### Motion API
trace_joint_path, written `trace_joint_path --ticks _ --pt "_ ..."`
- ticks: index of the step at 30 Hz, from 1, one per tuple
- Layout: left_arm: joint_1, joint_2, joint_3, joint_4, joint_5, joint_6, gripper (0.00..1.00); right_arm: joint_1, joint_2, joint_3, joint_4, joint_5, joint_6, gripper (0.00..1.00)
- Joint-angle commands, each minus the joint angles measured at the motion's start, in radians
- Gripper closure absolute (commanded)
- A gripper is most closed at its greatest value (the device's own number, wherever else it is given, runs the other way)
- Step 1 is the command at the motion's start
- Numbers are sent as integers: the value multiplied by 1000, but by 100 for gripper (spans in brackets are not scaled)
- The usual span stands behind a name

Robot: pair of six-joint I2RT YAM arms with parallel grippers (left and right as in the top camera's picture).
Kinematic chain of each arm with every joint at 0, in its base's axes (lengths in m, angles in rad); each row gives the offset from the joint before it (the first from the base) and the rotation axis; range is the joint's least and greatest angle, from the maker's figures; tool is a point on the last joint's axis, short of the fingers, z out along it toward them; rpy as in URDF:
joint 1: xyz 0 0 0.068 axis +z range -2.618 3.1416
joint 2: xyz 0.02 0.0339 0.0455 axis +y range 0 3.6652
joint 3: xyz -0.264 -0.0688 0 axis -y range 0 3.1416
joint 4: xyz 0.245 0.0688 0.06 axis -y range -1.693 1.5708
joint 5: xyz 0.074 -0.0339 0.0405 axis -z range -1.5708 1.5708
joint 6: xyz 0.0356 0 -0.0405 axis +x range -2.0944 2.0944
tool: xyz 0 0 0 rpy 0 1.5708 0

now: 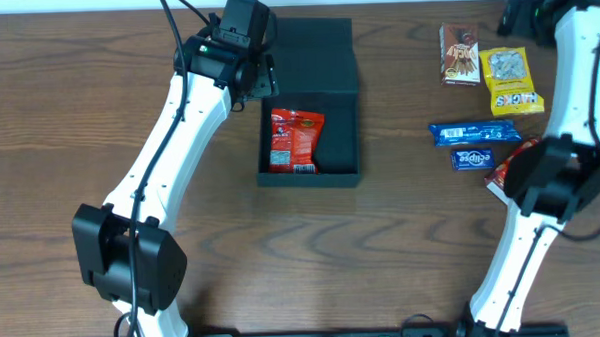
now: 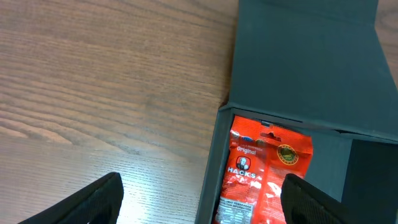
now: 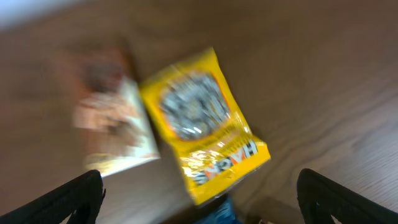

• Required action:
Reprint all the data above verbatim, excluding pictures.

• Result of this exercise:
### Motion API
trace_joint_path, written `trace_joint_path --ticks _ --pt "_ ..."`
- ticks: index of the step at 30 Hz, from 1, one per tuple
- Layout: left_arm: joint_1, joint_2, joint_3, joint_4, joint_5, joint_6, gripper (0.00..1.00); right_arm: joint_1, joint_2, joint_3, joint_4, joint_5, joint_6, gripper (0.00..1.00)
- Joint-angle commands, each minus the joint angles measured at the motion's start, in radians
- Gripper closure absolute (commanded)
- A gripper is most closed at its greatest value (the device's own number, wherever else it is given, runs the other way)
- Step 1 is the command at the motion's start
- Numbers are sent as integers: the value multiplied by 1000, but by 100 for gripper (spans in brackets are not scaled)
- The usual span stands behind a name

Robot: pair of six-joint I2RT YAM arms with parallel grippers (left and right as in the top camera's picture).
Kinematic chain of each arm with every joint at 0, in its base's axes (lengths in m, angles in rad); each row gives the offset from the joint before it (the first from the base) and the rotation axis; range is the joint's least and greatest angle, from the maker's figures; tool is a point on the last joint's axis, short of the fingers, z out along it toward them; rpy as in URDF:
joint 1: xyz 0 0 0.068 axis +z range -2.618 3.1416
joint 2: xyz 0.02 0.0339 0.0455 axis +y range 0 3.6652
joint 3: xyz -0.264 -0.0688 0 axis -y range 0 3.1416
joint 4: xyz 0.245 0.0688 0.06 axis -y range -1.693 1.5708
joint 5: xyz 0.074 -0.0339 0.0405 axis -z range -1.5708 1.5708
joint 6: xyz 0.0356 0 -0.0405 axis +x range -2.0944 2.0944
tool: xyz 0 0 0 rpy 0 1.5708 0

now: 
now: 
now: 

With this, the answer is finished.